Um São Jorge Palmeirense
Assim que terminou o jogo, o Jordão, lá em cima no décimo segundo andar, debruçou-se na janela e começou a berrar:
----Chupa porcaiada! Time de bundão! Chupa que a cana é doce!
Ficou gritando por uns dez minutos. Alguns palmeirenses também saíram à janela e partiram para o revide, com ofensas de ambas as partes.
Em toda redondeza o foguetório não parava um só segundo. O Corinthians sagrara-se campeão em cima do seu arque inimigo. Vencera o Palestra pelo magro placar de um a zero.
Jordão fechou a janela, vestiu o agasalho novo do Corinthians, que havia comprado na Vinte e Cinco de Março, e resolveu descer até o boteco do Bocão para comemorar com os amigos.
Fechou a porta do apartamento 125, e saiu gritando pelo corredor que terminava em frente ao elevador. Ele sabia que no prédio moravam vários torcedores do Palmeiras. Apertou o botão e continuou ali em pé berrando feito um doido provocando os palmeirenses. Assim que as portas do elevador se abriram ele entrou gritando o nome do Timão e nem percebeu que o elevador não estava ali. Precipitou-se no vazio e no desespero de se salvar conseguiu agarrar-se ao cabo de aço. Olhou de relance e viu apenas a escuridão do fosso com mais de dez andares abaixo dos seus pés. Tentou voltar até a abertura acima de sua cabeça, porém não teve forças para isso. Não estava mais agüentando. Sentia os músculos dos braços partindo-se ao meio. Foi quando lembrou do seu São Jorge Guerreiro. Não teve dúvidas. Começou a berrar o nome do santo, na intenção de conseguir um milagre.
----São Jorge! Oh meu São Jorge Guerreiro! Tu que nunca abandonastes o meu timão, não me abandone nessa hora também! Tira-me dessa dificuldade! Me salva pelo amor de Deus!
Ergueu os olhos e avistou com certa dificuldade um vulto empunhando uma lança, um pouco acima de onde estava. Exatamente no local de onde havia caído. Não conseguia visualizar direito quem era, pois além da escuridão, esquecera os óculos sobre o sofá da sala.
----É você meu São Jorge! --Perguntou o Jordão.
----Sim meu filho! Por que me chamastes? --Inquiriu o vulto com voz mansa e pausada.

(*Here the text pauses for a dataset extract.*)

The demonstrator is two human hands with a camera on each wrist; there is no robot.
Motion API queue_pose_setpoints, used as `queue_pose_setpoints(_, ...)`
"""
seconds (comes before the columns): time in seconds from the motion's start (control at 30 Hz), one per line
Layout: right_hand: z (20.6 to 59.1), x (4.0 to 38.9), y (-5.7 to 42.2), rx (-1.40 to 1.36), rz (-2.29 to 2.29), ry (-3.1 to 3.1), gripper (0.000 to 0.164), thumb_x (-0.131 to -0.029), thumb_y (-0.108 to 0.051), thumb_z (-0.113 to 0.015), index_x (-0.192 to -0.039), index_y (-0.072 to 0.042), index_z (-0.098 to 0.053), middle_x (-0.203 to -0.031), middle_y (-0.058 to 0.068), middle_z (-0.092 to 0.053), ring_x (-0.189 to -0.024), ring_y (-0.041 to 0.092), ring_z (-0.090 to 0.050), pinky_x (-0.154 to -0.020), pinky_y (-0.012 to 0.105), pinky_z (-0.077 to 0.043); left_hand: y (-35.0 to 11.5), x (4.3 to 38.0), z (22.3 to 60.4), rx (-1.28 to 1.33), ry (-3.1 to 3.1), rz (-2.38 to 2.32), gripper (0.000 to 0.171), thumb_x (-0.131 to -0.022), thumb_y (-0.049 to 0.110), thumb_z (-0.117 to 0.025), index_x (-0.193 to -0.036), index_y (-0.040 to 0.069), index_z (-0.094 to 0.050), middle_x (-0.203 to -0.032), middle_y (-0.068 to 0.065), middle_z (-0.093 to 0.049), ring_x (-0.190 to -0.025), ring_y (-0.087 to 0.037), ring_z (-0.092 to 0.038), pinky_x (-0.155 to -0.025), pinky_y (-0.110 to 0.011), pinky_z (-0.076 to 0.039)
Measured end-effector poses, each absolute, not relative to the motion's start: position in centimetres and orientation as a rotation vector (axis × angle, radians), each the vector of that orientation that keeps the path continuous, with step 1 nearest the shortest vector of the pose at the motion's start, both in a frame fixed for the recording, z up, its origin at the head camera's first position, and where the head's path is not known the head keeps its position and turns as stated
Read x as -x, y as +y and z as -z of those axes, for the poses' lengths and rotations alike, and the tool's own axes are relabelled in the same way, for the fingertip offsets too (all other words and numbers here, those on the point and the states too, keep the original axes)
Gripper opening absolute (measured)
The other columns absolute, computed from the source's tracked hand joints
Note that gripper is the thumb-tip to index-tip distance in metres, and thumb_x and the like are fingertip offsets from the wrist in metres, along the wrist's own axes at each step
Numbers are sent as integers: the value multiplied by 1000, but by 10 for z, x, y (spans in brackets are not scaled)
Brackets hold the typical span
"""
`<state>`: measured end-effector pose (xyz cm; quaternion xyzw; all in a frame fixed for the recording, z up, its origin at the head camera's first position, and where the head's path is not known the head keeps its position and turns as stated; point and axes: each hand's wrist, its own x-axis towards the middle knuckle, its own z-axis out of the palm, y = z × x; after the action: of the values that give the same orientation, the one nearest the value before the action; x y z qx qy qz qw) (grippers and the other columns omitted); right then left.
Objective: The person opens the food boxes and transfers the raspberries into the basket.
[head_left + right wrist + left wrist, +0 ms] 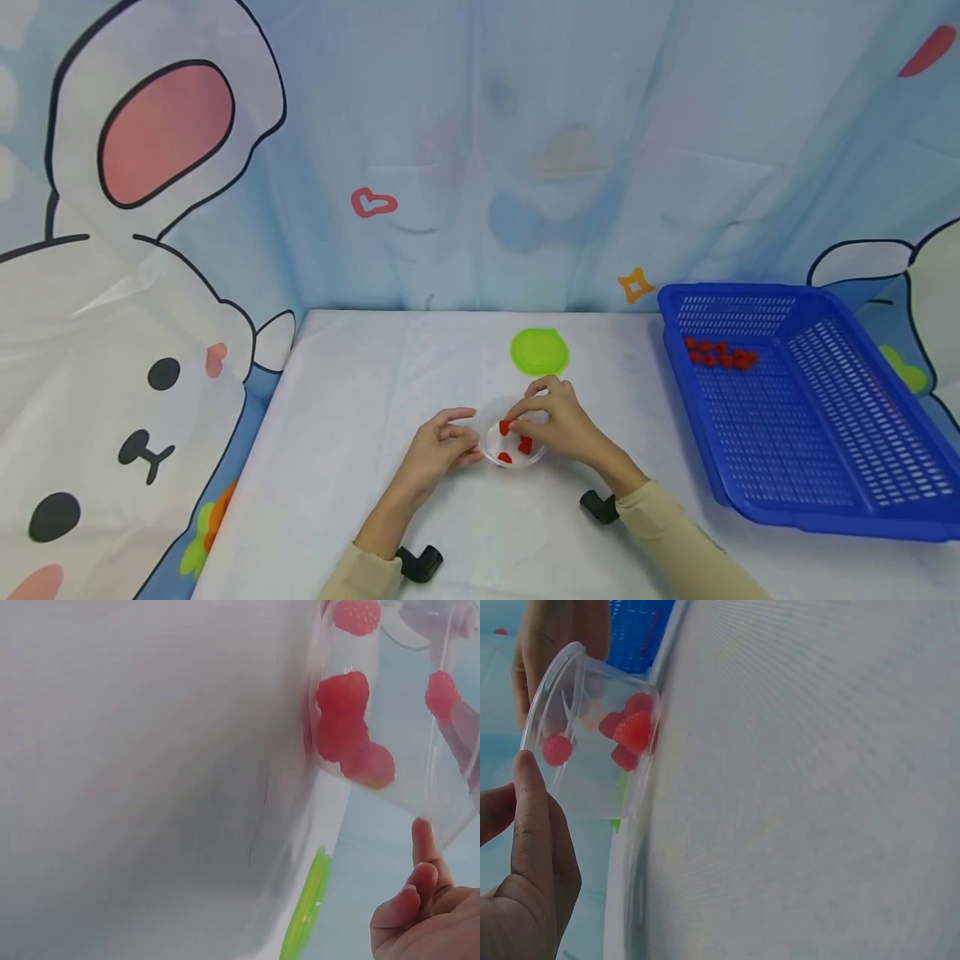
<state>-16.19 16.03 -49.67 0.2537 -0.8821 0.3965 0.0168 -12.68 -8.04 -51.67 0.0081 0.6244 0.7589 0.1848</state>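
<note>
A round clear plastic container stands on the white table between the two hands. Several red raspberries lie on its bottom. My right hand reaches over the rim from the right and pinches one raspberry between thumb and fingertip, above the others. From the left side, my left hand holds the container, with a fingertip right at the rim in the left wrist view. Beyond the container, a bright green round lid lies on the table.
A blue plastic basket with lattice walls stands at the right; several more raspberries lie in its far left corner. Behind the table hangs a printed light blue curtain. A black wrist mount juts from the left wrist.
</note>
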Motion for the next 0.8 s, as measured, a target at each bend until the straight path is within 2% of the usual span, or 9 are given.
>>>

----Oh meu São Jorge, salva esse teu pobre devoto de uma morte tão terrível como essa!
----Solta o cabo de aço meu filho!
Jordão olhou para baixo e sentiu um calafrio percorrer-lhe toda a espinha.
----Mas meu São Jorge... Se eu soltar vou me esborrachar todo lá em baixo!
----Você tem, ou não tem fé em mim? –Gritou o vulto lá em cima.
----Fé eu tenho, eu não tenho é coragem! Essa porra é alta pra cacete.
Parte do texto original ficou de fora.